Les parrainages, le chemin de croix de Christine Boutin
Pré Saint-Martin, Bonneval, Marboué, Chateaudun...En quête de ses 327 parrainages manquants, Christine Boutin fait l’inventaire des petites communes de France. Avec une logique – puisqu’en politique il en faut toujours une – celle de l’un des chemins de Compostelle. Dans le petit matin glacial, l’accueil est, au mieux, cordial.
Elle a la foi, la présidente du Parti Chrétien Démocrate. Et un prêche bien rôdé. Dans les petites salles de réunion des mairies rurales, face à des maires défiants mais compréhensifs, elle parle de « démocratie menacée », d’un « pays où les minorités ne s’expriment plus ».
Dans sa ligne de mire, l’Ump et le PS, qui « font pression » pour que les « 36 000 maires de France » mettent leur veto à des candidatures concurrentes. Même topo que pour Corinne Lepage, Marine Le Pen, Jean-Pierre Chevènement, Frédéric Nihous, Nicolas Dupont-Aignan… Avec les écarts de styles liés aux personnalités. Ce n’est pas vraiment faux. Le PS a bien écrit à ses ouailles pour qu’ils réservent leurs signature au Parti. Idem pour l’Ump, Jean-François Copé a été clair. Pour les « petits » candidats, recueillir les 500 signatures exigées par la constitution relève du parcours du combattant.
Avec la dignité des martyres, Christine Boutin déroule son argumentaire devant un maire encarté au Parti Radical. Sauf que, lui rétorque André Lebat, maire de Trizay-les-Bonneval, sur « les 36000 élus, à peine 6000″ sont encartés. Lui n’a pas reçu de consigne, c’est « un homme libre ». Guidé par ses convictions. Il est né en 1936, il a été marqué par 1944, a vu les Américains arriver dans la commune en 1945 « avec leur chocolats, leurs oranges et leurs bonbons ». Elle est née en 1944. Droit dans les yeux il lui demande : « Pourquoi vous êtes de droite ? ». « Le facteur déclenchant, ça a été l’élection de François Mitterrand », raconte Christine Boutin. La France euphorique devant l’homme du changement ? « Je faisais parti de ceux qui voyaient déjà les chars russes investir Paris ».
La présidente du Parti Chrétien Démocrate repartira sans signature. Mais avec des encouragements. « En tant qu’ancienne ministre, vous devriez être qualifiée d’office », affirme l’édile plusieurs fois. Ce sera tout. Prochaine étape moins de 10 km plus loin. Le convoi trouve porte close. Elle laisse un petit mot dans la boîte réservée aux courriers municipaux. « J’ai été élue locale aussi, je connais la charge de travail d’un maire, ils ne sont pas forcément disponibles dans le créneau que je leur donne ». Certains parleraient de Foi aveugle. D’autres d’abnégation. Peut-être de courage.

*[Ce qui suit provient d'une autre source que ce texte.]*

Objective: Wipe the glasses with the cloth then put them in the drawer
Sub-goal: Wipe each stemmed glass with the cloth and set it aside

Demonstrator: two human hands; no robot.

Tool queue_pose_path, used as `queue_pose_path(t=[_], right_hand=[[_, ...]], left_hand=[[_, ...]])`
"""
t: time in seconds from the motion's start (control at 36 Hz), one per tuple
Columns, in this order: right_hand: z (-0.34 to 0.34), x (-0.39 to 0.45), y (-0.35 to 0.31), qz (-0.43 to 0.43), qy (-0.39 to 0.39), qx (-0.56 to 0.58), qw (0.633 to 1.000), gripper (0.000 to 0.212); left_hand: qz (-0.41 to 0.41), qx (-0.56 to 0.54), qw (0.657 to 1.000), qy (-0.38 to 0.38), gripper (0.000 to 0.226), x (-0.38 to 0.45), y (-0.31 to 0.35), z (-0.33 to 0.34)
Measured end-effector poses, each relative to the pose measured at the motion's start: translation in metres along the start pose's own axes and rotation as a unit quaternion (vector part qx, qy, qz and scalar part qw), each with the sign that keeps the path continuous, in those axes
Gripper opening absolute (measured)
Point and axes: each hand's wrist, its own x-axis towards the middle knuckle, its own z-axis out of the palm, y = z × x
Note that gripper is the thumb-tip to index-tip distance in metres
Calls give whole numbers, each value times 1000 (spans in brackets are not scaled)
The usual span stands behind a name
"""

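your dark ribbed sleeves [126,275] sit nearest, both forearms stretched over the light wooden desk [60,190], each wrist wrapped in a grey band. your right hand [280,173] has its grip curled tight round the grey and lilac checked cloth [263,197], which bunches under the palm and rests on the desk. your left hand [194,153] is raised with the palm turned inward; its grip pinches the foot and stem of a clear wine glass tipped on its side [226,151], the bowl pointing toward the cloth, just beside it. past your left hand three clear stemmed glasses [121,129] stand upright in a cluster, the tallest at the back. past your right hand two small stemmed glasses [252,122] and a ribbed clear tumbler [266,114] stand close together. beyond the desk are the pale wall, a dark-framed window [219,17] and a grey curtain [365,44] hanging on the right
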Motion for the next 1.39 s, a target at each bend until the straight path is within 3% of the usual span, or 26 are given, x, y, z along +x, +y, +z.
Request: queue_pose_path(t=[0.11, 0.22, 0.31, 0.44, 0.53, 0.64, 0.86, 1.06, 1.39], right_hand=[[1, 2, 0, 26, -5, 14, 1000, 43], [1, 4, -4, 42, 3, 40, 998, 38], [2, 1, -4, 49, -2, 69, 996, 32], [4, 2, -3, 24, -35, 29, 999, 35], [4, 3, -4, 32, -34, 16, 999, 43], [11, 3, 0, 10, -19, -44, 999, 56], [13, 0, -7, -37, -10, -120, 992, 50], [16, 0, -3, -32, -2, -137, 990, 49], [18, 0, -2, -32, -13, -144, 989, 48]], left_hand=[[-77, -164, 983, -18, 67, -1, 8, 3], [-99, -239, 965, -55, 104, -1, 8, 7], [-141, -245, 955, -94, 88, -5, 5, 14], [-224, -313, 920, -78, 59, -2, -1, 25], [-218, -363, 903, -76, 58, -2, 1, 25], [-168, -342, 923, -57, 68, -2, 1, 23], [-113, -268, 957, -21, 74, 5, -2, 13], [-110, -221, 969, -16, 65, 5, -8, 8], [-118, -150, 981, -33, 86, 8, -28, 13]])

Alors que « les autres » courent la campagne au nom de l’emploi, de l’égalité, de la sécurité, de l’écologie, et autres thèmes porteurs, elle a fait une croix sur son programme – revenu de base tout au long de la vie, réforme fiscale, suppression du droit du sol, restauration du service national, opposition ferme au mariage et à l’adoption pour les homosexuels – pour porter celle des parrainages. « C’est un acte politique ». Celui de 2012. Celui de sa dernière campagne présidentielle – elle a 67 ans. « Mais on ne m’empêchera pas d’être là aux législatives« , martèle-t-elle. Forte de quelques dizaines de militants par département, convertis par sa foi en « l’humain », elle sème, elle transmet. Intransigeante sur ses « valeurs familiales », quitte à laisser les ors de la République aux autres.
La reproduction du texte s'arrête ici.